Shortly after leaving Mingary we crossed into New South Wales. Throughout the afternoon, evening and night we drove South East through Menindee, Gunbar and several other towns, a mixture of tarmac and dirt, driving as fast as possible. Where possible the navigator slept. We stopped for a meal at about 10 pm. and this refreshed us a great deal. The car was going extremely well except for a knocking sound coming from the engine and we now had only 800 or so miles to go.

In the early hours of the morning we again met up with the Ford service crews. They quickly checked over the car, but were unable to diagnose the knock in the engine. We were advised not to take the engine over 4000 revs, about 70 m.p.h.

Dawn on the last day was breaking as we drove into the Australian Alps. On one section we drove up and up following an Electricity Board track. There were steep drops to the right and left of us. Driving by now was a mechanical action as bends of every angle to the left and right, going uphill and down, appeared before us. We pressed on with the aim of sparing the car and getting to Sydney. We had up to12 hours lateness before we would be deemed retired. It was to be a long day. Dawn at 4-30 a.m. and we knew we would not be at Warwick Farm much before 6:30 p.m.

By now sleep was a luxury we could not afford, as in some places we needed four eyes for driving. My recollections of that day are bends and more bends with drops first on one side then the other as we crossed and re-crossed mountain ranges. There was a good tarmac section between Ingebyra and Numeralla and then it was back into the hills again for the last two dirt sections of the rally. 5 miles from the end of the last one we had our one and only puncture. Then it was tarmac and a matter of 80 miles to Warwick Farm, the racing circuit, outside Sydney,

We arrived at 6.50 p.m., with the car looking a bit bent and somewhat dusty, the crew equally as dusty but delighted at having made it and being placed 30th. We stayed that night near Warwick Farm and the next morning drove in finishing order into Hyde Park in Sydney where all competitors were surrounded by hundreds of spectators looking at the cars and asking questions.
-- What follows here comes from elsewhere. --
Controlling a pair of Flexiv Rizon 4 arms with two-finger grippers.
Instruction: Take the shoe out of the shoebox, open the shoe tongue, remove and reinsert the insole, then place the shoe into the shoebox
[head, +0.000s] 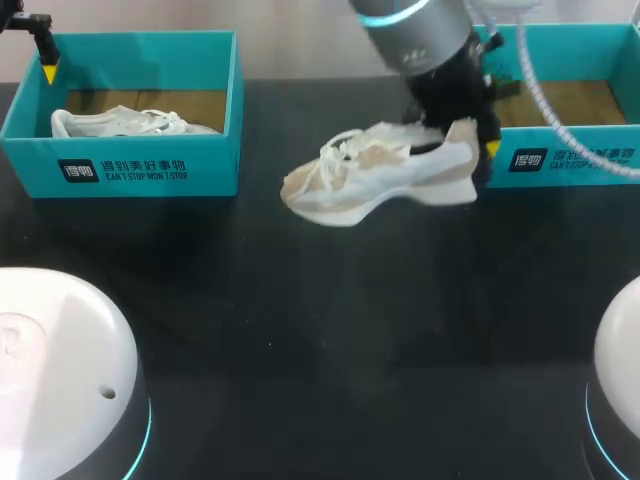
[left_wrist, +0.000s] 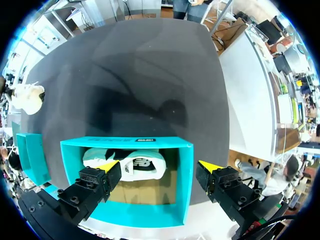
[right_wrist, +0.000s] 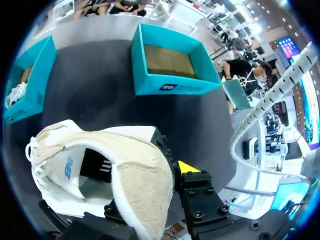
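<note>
The right gripper (right_wrist: 167, 160) is clamping the heel of the shoe (head: 380, 175), one finger sitting inside the collar and the yellow-tipped one pressing from outside; the jaws are standing only as far apart as the heel wall is thick. From that grip the shoe is running away lengthwise across the table (head: 320, 330), heel at the right arm, toe and laces pointing toward my left side, mouth facing up. Whether the sole is touching the tabletop I cannot tell. Just beyond the heel the right shoebox (head: 560, 160) is sitting with its bare cardboard floor showing. Farthest off, well apart from the toe, the left gripper (left_wrist: 160, 166) is hanging wide open and holding nothing over the left shoebox (left_wrist: 125, 145), where a second shoe (left_wrist: 135, 165) is lying. The tongue is therefore facing the free arm, which I judge must cross over to reach it.
</note>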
We spent two days in Sydney and flew back on Friday 20th December in time for Christmas.


The car looked a little worse for wear when parked up in Sydney!

What Happened to the Cars?

The easy one first! VPI 77 was returned to Ford Ireland, who subsequently sold it off. It was bought by Cal Withers, who ran it in the 1970 London-Mexico World Cup.

I was contacted in December 2020 by Richard Apsimon, who bought VVW 506E (Roger Clarks car) in 1973 from an advert in Motoring News. This car had been returned to Boreham after the event, presumably to take it apart to analyse the strengths and weaknesses of the Mk2 Lotus Cortina. They sold it on to a chap in Essex, who subsequently sold it to Richard via Motoring News magazine. Richard sold it to ‘a garage in Gloucestershire’ in 1979, and there the trail goes cold.

I was contacted in May 2020 by Ron Page from Australia who owned YVW 41F (Eric Jacksons car) for quite a while. When the Marathon finished, the remaining Lotus Cortinas were left with Ford Australia, who subsequently painted them red and ran them in the national local rallying events.

Ron says that Ford had 3 cars after the Marathon. Two are without doubt YVW 41F and CTC 23E ( the Army car), but the third one is not certain. Ron thought it may have been VVW506E (Roger Clark’s car) but we now know that came back to Borham after the event. That leaves CTC 26E (Bengt Soderstroms car) and YVW 2F (Nick Brittans car).  As CTC26E retired in Turkey with a blown engine, it is possible that it could have been that car, maybe shipped over to Australia for ‘parts’ for the other cars?  YVW 2F had an accident in Tukey and had a bent front end, although it continued after a windscreen was donated to it from Bengt’s car. It then had a 2nd accident near Tehran, which put it out of the rally. With the front wheel up against the rear of the inner wings / bulkhead, it would have been a bit more difficult to get this car over to Australia, but not impossible.

In any event, the cars went on to acquit themselves well in the Australian Rally Championship in 1969 run by the Ford Australia team, and in 1970 one car continued to be at least affiliated with Ford, and the other two were run by privateers in rallying and rallycross events.